An interesting twist is that the problem only happens in production, and not the testing environment (which is smaller in scale). I had to thus work with ancillary evidence. As I was asked only to provide advice and direction, injecting my own code into the process wasn’t possible. The problem, BTW, is that performance under heavy, concurrent load suddenly drops a lot, and while operations eventually complete, the operative word is “eventually”.
Given the size of the heap and the observation that it only happens under load, I went in with hypothesis it was a GC issue. After working with the research they had done, and some of my own, I reported my opinions/findings to the team:
- The OS tools to monitor process memory (in this case, prstat) aren’t accurate in a certain sense. Memory leaks in one’s Java program should be found from inside the JVM, e.g. java.lang.Runtime.freeMemory(). The OS, if it still has space (in this case several GB), is under no pressure to reduce the memory allocated to a process that was once needy, and thus stands a good chance of being needy again. Probably artifically using up the free memory will induce an OS response that allows for better measurement.
- While the Sun 1.4 JVM has a concurrent garbage collector (so no more stop-the-world-while-I-collect-the-garbage), it still has to do a full GC in order to compact the memory and/or to catch up if allocations outpace the concurrent GC. Most of the reading was from: http://java.sun.com/docs/hotspot/gc1.4.2/faq.html
- The IBM 1.4 JVM has an incremental compaction algorithm. Their lab results (10 seconds to 0.5 seconds) were interesting in two ways: 1) a major decrease in compaction overherad, 2) even for a 700MB heap takes 10 seconds for a full GC cycle on a serious MP box.
- The use of a very large object cache with Least-Frequently-Used expiry is perhaps not a good idea for a long running Java application (weeks) with heavy (albeit unconfirmed) GC overhead. A large cache means an extra GB or two that always has to be scoured by the GC. An LFU-policy optimizes for the average long-term case, but if the purpose is to maintain a minimum SLA, an LRU policy might be more effective at reacting to sudden spikes in loads. In the face of heterogeneous operations, an LFU cache also needs to be much bigger to be effective (e.g. consider three operations that access their own non-intersecting data set equally often).
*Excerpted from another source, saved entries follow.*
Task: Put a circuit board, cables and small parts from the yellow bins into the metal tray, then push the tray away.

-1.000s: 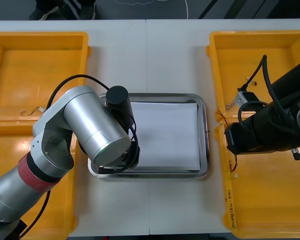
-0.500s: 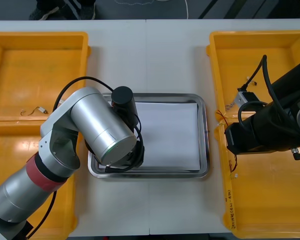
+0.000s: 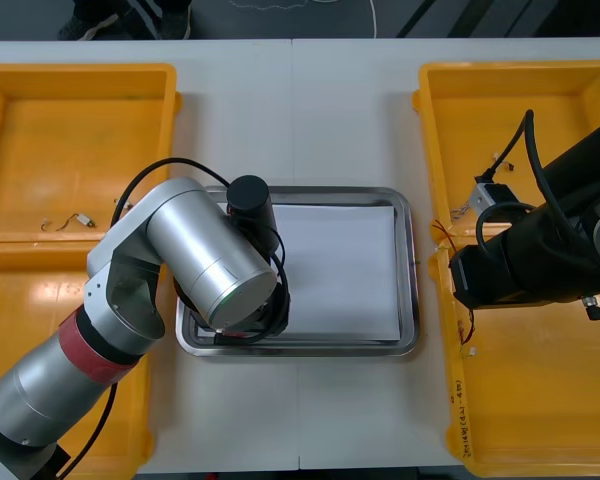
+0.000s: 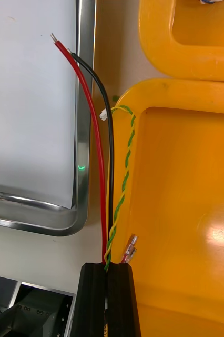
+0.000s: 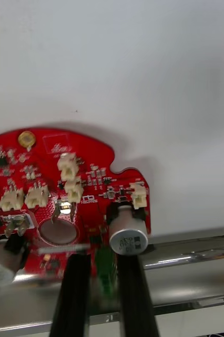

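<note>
A round red circuit board hangs just above the white inside of the metal tray, close to its rim. My left gripper is shut on the board's edge. From the front, the left arm covers the tray's left side and hides the board. My right gripper is shut on a bundle of cables: a red one, a black one and a twisted yellow-green one. The red and black ends reach over the tray's rim. The right arm sits over the right bins.
Two yellow bins stand on the left and two on the right. A small metal part lies in the far right bin, and another in the far left bin. Bare table stretches beyond the tray.
My left arm has moved a little to the right, further over the tray, with the board in its grip. The right arm has stayed still.
</note>
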Available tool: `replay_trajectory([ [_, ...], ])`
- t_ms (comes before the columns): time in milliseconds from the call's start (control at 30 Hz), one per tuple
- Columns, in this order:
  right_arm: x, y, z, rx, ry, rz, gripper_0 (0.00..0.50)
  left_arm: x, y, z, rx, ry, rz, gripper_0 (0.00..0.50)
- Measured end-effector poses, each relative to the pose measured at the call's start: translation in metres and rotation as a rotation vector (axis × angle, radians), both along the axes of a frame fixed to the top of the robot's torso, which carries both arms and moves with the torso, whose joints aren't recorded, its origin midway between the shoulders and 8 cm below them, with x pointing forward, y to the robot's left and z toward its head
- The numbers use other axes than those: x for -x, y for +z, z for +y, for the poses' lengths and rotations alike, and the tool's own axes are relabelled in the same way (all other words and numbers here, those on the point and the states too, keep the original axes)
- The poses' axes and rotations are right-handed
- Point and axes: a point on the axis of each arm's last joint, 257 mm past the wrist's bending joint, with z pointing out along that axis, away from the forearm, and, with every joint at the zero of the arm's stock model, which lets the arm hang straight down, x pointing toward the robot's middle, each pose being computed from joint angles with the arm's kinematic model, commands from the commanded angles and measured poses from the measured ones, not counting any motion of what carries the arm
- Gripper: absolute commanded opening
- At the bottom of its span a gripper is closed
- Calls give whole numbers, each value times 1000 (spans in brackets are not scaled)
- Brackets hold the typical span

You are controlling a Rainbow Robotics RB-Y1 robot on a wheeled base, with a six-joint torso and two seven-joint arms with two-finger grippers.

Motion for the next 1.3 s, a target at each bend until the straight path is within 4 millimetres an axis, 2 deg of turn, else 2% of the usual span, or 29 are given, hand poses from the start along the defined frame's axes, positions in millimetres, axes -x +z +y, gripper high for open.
replay_trajectory([
  [100, 0, 0, 0, 0, 0, 0, 0, 0, -3, 2, -4, 8, -1, 500],
  [467, 0, 0, 0, 0, 0, 0, 0, 0, -4, 4, -5, 13, -6, 500],
  [600, 0, 0, 0, 0, 0, 0, 0, -1, 5, 0, 8, 5, -27, 500],
  [767, 0, 0, 0, 0, 0, 0, 0, -2, 31, 3, 27, 13, -64, 500],
  [1000, 0, 0, 0, 0, 0, 0, 0, -22, 78, 7, 122, 58, -176, 500],
  [1300, 1, 0, 1, -4, 5, 5, 0, -48, 130, 34, 216, 161, -297, 500],
])
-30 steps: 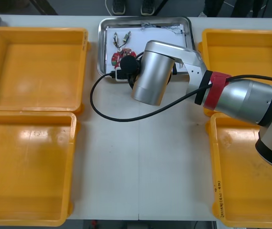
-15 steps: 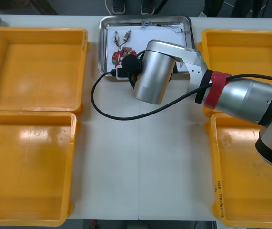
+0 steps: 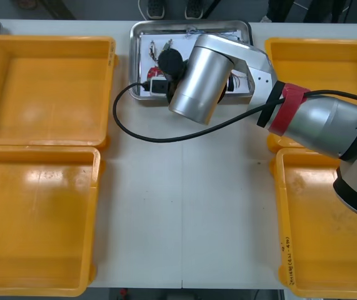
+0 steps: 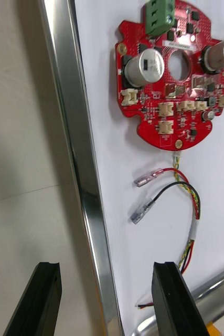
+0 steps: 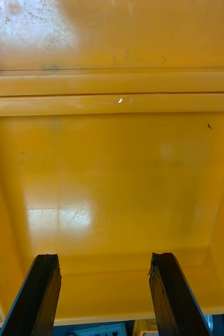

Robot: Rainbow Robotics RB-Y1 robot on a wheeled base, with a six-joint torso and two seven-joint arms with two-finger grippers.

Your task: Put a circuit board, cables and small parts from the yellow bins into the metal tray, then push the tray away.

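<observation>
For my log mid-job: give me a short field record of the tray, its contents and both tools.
tray: shiny metal tray, white inside, at the far edge of the light table
contents: round red circuit board; twisted red and yellow cable beside it, both on the white inside
right tool: open, straddling the tray's rim, one finger over the table, one over the white inside
left tool: open, above a yellow plastic bin

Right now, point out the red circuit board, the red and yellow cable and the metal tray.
red circuit board (image 4: 167, 94), right wrist view, its face below the centre hole
red and yellow cable (image 4: 195, 205), right wrist view, its twisted stretch
metal tray (image 4: 83, 157), right wrist view, its shiny side rim
</observation>
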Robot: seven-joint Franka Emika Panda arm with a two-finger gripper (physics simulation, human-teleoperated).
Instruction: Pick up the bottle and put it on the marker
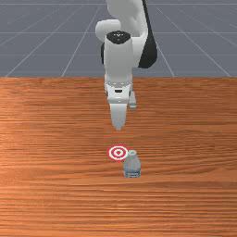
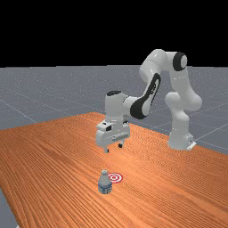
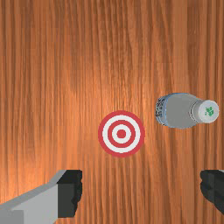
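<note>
Bottle (image 3: 178, 110) upright beside marker (image 3: 121, 134); open gripper (image 2: 113, 148) above; wooden table (image 2: 53, 151) around both.

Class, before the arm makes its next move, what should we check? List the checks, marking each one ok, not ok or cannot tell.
1. Gripper open and holding nothing: ok.
2. Bottle upright on the table: ok.
3. Marker uncovered, ready to receive the bottle: ok, the bottle stands beside it.
4. Gripper directly over the bottle: not ok, it looks off to one side.
5. Gripper low enough to grasp: not ok, it hangs higher than the bottle's top.
6. Opening wide enough for the bottle: cannot tell, since the two are at different heights.
</note>
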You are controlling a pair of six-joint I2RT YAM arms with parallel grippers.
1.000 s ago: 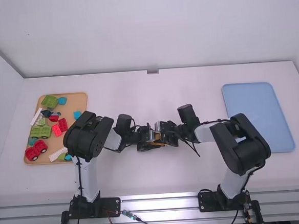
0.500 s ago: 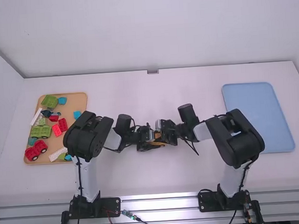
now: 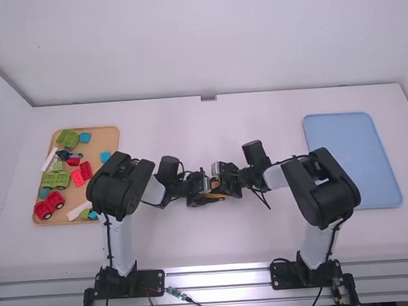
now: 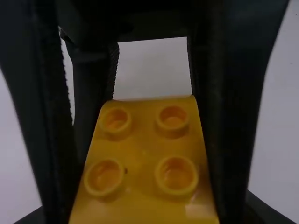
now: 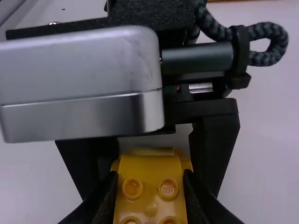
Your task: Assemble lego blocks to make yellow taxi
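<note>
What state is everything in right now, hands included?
Left hand: shut on the yellow studded block.
Right hand: shut on it too.
Yellow studded block: held by both hands, studs exposed.
Tan tray: holding assorted blocks.
Red wheeled block: resting on that tray, ungripped.
Blue tray: lying flat.

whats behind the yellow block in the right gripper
Behind the yellow block, more yellow plastic pokes out past its far edge, between the left gripper's fingers. Whatever sits directly behind the block is covered, so that part can't be seen.
</note>
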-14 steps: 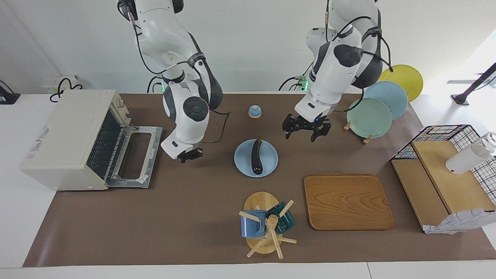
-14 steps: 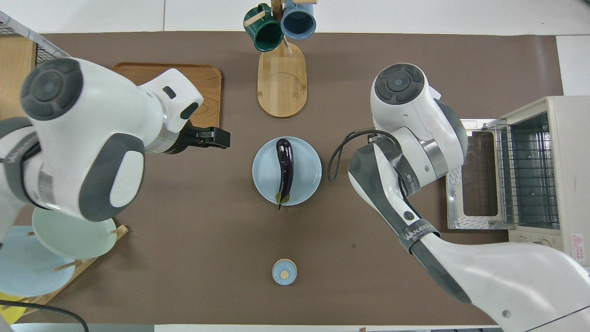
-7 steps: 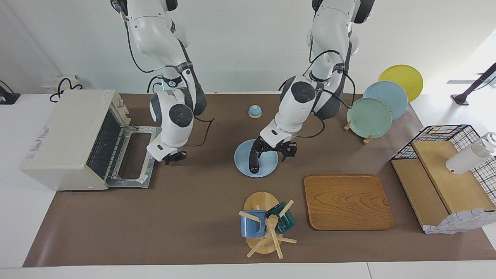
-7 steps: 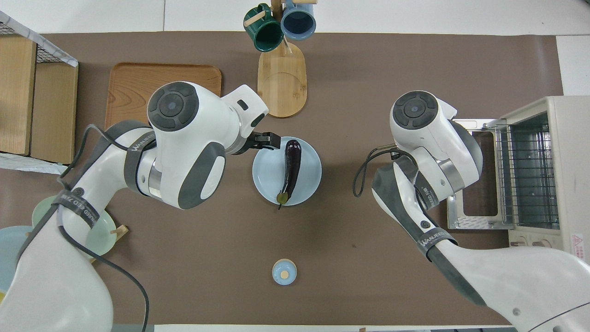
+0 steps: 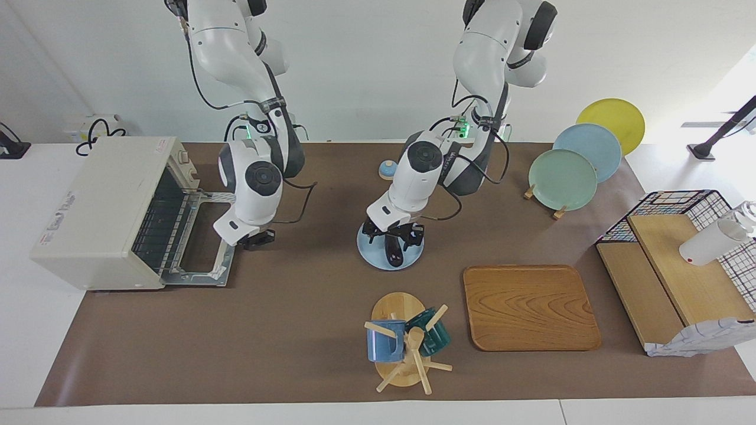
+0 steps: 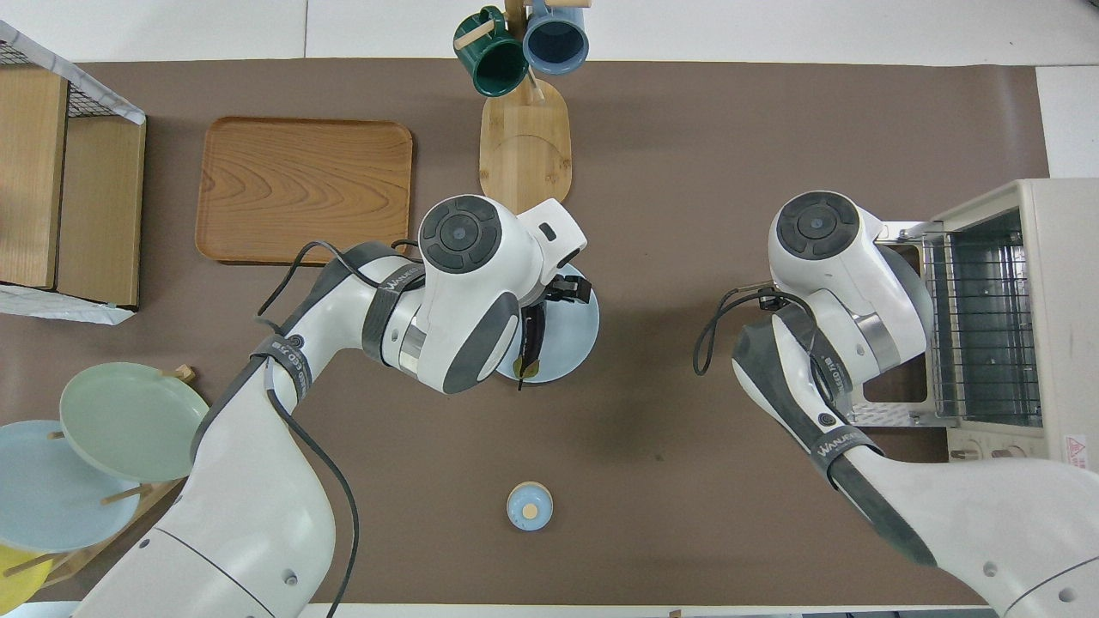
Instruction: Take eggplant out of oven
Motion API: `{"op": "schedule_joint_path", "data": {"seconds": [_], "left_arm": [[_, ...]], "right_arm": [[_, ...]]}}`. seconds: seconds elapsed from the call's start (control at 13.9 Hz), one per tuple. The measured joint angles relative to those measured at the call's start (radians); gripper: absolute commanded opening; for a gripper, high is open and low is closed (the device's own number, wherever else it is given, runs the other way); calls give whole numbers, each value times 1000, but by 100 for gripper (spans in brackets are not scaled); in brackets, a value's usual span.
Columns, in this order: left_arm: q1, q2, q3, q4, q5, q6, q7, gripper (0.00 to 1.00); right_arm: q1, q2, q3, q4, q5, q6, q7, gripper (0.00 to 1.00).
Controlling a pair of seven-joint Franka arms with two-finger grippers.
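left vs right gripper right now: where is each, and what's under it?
The left gripper is low over the eggplant on the blue plate, fingers either side of it. The right gripper is by the outer edge of the oven's dropped door, with nothing between its fingers. Both point down.

Your left arm covers most of the eggplant (image 6: 531, 339) overhead, so contact with the left end effector (image 5: 392, 234) cannot be told. At nine o'clock, the picture's edge cuts the wire basket (image 6: 51, 81).
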Motion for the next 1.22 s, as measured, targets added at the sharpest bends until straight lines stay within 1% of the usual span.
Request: {"op": "schedule_joint_path", "data": {"seconds": [0.36, 0.43, 0.65, 0.79, 0.86, 0.93, 1.0, 1.22], "left_arm": [[-9, 2, 0, -39, 0, 2, -5, 100], [-10, 1, 0, -44, 0, 13, -14, 94], [-11, 1, 0, -68, 0, 50, -26, 67], [-11, 1, 0, -71, 0, 52, -28, 45], [-11, -1, 1, -71, 0, 52, -29, 32], [-11, -3, 1, -71, 0, 49, -30, 15], [-11, -3, 1, -69, 0, 43, -30, 0], [-9, -12, 9, -48, 0, -4, -32, 0]], "right_arm": [[-32, -1, 8, -5, -16, 2, 0, 0], [-32, -1, 8, -5, -16, 2, 0, 0], [-31, -1, 10, -1, -18, -8, -17, 0], [-32, -11, 17, 22, -14, -56, -92, 0], [-36, -25, 20, 32, -5, -80, -144, 0], [-49, -43, 26, 37, 11, -95, -191, 0], [-61, -63, 31, 40, 25, -107, -227, 0], [-87, -131, 34, 54, 25, -165, -298, 0]]}}
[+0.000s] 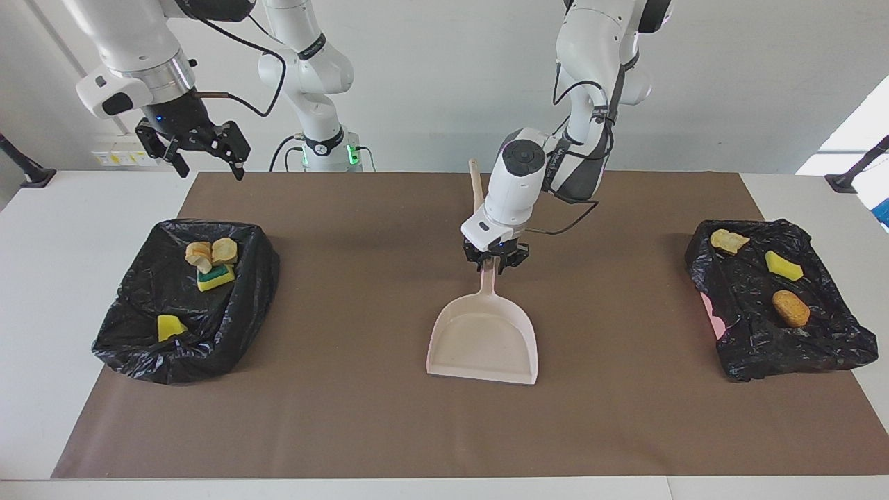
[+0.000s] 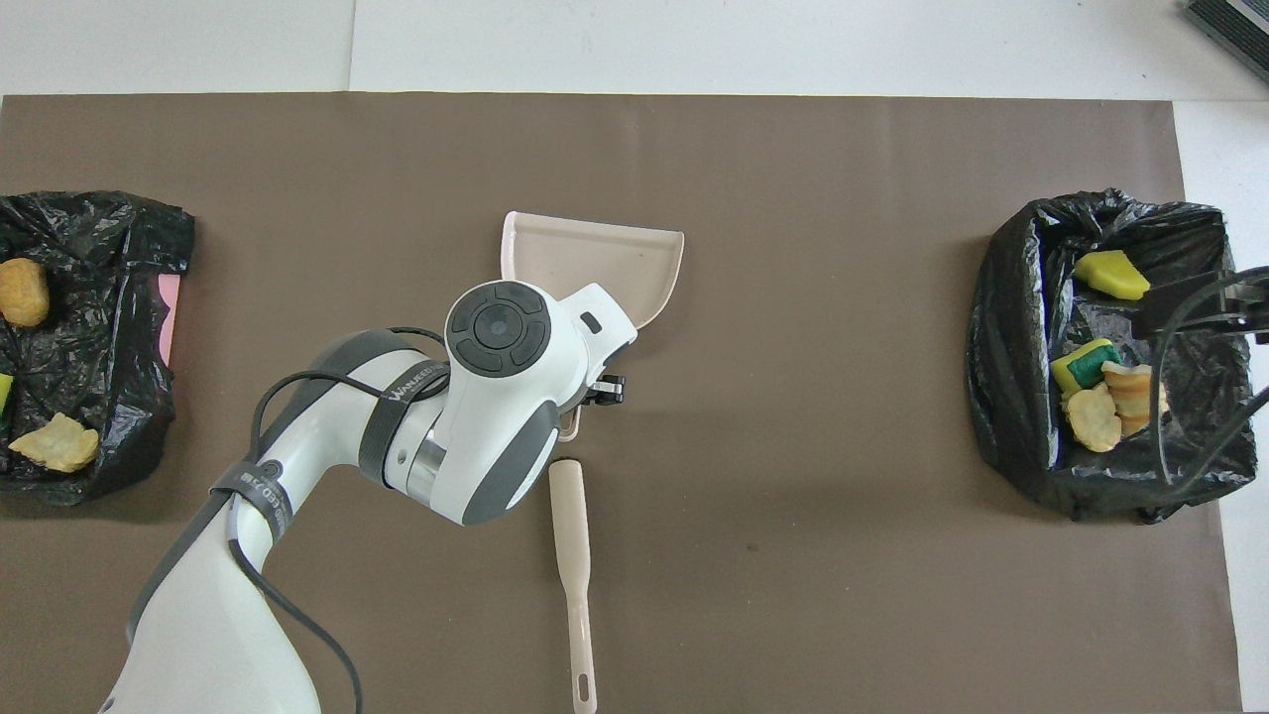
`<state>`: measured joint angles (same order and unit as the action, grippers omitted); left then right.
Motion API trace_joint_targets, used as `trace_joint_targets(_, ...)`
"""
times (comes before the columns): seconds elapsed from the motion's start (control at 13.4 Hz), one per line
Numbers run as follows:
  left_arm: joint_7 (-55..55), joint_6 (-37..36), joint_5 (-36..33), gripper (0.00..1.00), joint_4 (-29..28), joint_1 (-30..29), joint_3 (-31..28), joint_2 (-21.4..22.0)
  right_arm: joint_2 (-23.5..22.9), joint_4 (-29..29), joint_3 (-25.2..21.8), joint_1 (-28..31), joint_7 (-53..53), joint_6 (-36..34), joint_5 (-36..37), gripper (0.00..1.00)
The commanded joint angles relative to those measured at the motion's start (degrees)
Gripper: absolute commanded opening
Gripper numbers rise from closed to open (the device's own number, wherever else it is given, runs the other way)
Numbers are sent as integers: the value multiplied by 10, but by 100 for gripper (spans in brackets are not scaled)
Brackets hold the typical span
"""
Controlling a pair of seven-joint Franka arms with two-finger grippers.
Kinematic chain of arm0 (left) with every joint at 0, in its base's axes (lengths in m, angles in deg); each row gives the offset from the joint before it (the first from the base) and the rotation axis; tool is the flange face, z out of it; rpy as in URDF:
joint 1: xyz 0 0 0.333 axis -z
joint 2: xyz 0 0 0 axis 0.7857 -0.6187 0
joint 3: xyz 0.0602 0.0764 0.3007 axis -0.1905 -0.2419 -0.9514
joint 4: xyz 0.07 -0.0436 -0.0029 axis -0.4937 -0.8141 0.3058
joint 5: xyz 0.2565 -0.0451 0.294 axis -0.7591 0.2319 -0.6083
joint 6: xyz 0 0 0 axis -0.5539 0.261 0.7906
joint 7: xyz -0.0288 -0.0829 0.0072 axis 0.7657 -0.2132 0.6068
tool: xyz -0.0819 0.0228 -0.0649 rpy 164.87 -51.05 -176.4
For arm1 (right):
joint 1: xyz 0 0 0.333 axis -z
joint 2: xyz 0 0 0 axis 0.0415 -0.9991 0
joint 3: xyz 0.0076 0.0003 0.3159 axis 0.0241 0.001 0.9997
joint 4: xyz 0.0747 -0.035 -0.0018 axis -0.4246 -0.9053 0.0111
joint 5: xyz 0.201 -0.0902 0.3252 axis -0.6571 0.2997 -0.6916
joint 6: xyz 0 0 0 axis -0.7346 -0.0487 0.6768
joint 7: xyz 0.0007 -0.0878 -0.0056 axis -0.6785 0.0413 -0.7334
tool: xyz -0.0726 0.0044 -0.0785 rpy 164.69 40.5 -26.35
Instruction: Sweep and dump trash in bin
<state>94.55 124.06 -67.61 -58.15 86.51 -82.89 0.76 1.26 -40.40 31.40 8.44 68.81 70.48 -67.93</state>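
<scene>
All the trash already lies in the two black bins; the mat is swept bare. The left tool sits at the dustpan handle, grip unclear. The right tool waits, spread, over the worktop.
</scene>
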Motion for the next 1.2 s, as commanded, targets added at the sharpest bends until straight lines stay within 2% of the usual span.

My main recommendations to the team:
- Try out the IBM 1.4 JVM with incremental compaction.
- Partition into multiple processes with smaller heaps.
- Decrease the cache size to balance out I/O costs vs. GC costs over large heaps.
- Change the cache algorithm to something that helps out better in busy situations.
- Get more/better diagnostic information somehow.
I guess I could also have recommended trying Azul’s hardware JVMs, but I don’t think they’d be able to stomach the cost.
I don’t consider myself an expert in garbage collection, cache algorithms, or magically diagnosing problems with insufficient information, but one does one’s best… Hopefully I guessed the right direction, but I’m looking forward to receive the vendor’s experts’ responses… or suggestions from informed visitors.